WHAT THE TASK REQUIRES:
The lines in the listing below are to be given again exactly, starting at the line holding "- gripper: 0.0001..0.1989" and ending at the line holding "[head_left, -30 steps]". Do not include pictures.

MATERIAL PROVIDED:
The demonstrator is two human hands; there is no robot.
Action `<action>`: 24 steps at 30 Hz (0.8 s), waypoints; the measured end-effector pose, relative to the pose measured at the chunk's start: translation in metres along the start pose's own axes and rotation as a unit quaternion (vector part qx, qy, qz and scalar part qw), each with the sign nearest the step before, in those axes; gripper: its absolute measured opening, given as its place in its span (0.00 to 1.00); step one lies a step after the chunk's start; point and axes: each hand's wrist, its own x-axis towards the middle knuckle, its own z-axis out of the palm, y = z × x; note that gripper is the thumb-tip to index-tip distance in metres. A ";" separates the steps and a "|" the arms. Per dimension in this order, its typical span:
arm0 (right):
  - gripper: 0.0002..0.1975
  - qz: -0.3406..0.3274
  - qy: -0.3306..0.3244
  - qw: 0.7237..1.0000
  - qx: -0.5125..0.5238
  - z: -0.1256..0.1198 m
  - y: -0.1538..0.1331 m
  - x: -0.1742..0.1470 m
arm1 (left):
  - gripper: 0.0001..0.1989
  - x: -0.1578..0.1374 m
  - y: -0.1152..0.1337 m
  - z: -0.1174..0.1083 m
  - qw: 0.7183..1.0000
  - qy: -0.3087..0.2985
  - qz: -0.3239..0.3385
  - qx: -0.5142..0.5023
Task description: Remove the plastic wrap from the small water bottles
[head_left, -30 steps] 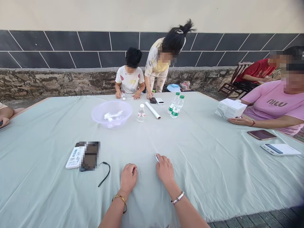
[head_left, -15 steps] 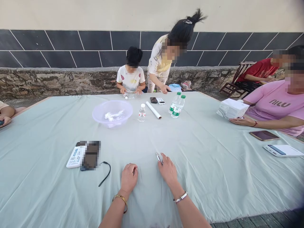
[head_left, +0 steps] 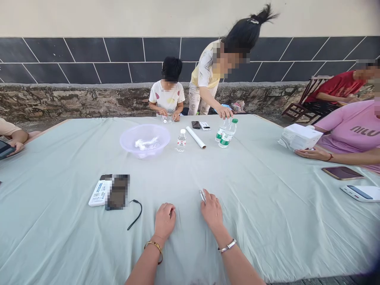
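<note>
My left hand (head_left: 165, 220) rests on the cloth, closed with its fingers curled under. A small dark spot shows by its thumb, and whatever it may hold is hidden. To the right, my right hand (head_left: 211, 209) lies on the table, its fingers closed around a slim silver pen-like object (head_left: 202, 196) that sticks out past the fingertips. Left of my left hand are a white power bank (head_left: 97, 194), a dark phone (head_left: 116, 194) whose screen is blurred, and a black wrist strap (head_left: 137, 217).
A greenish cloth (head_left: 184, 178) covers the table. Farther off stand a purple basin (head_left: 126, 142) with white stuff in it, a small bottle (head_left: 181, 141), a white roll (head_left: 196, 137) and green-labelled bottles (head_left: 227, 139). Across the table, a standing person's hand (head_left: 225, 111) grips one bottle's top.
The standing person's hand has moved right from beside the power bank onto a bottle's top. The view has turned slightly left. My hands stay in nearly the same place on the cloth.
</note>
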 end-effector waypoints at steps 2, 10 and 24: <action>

FINISHED TASK:
  - gripper: 0.0001..0.1989
  - x: -0.1578..0.1374 m
  - y: -0.1152..0.1337 m
  - z: -0.1174..0.1083 m
  - qw: 0.7183..1.0000
  - qy: -0.3087..0.2985
  - qz: -0.3239..0.3385
  - qx: -0.5142..0.5023
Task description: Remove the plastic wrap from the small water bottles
[head_left, -30 steps] 

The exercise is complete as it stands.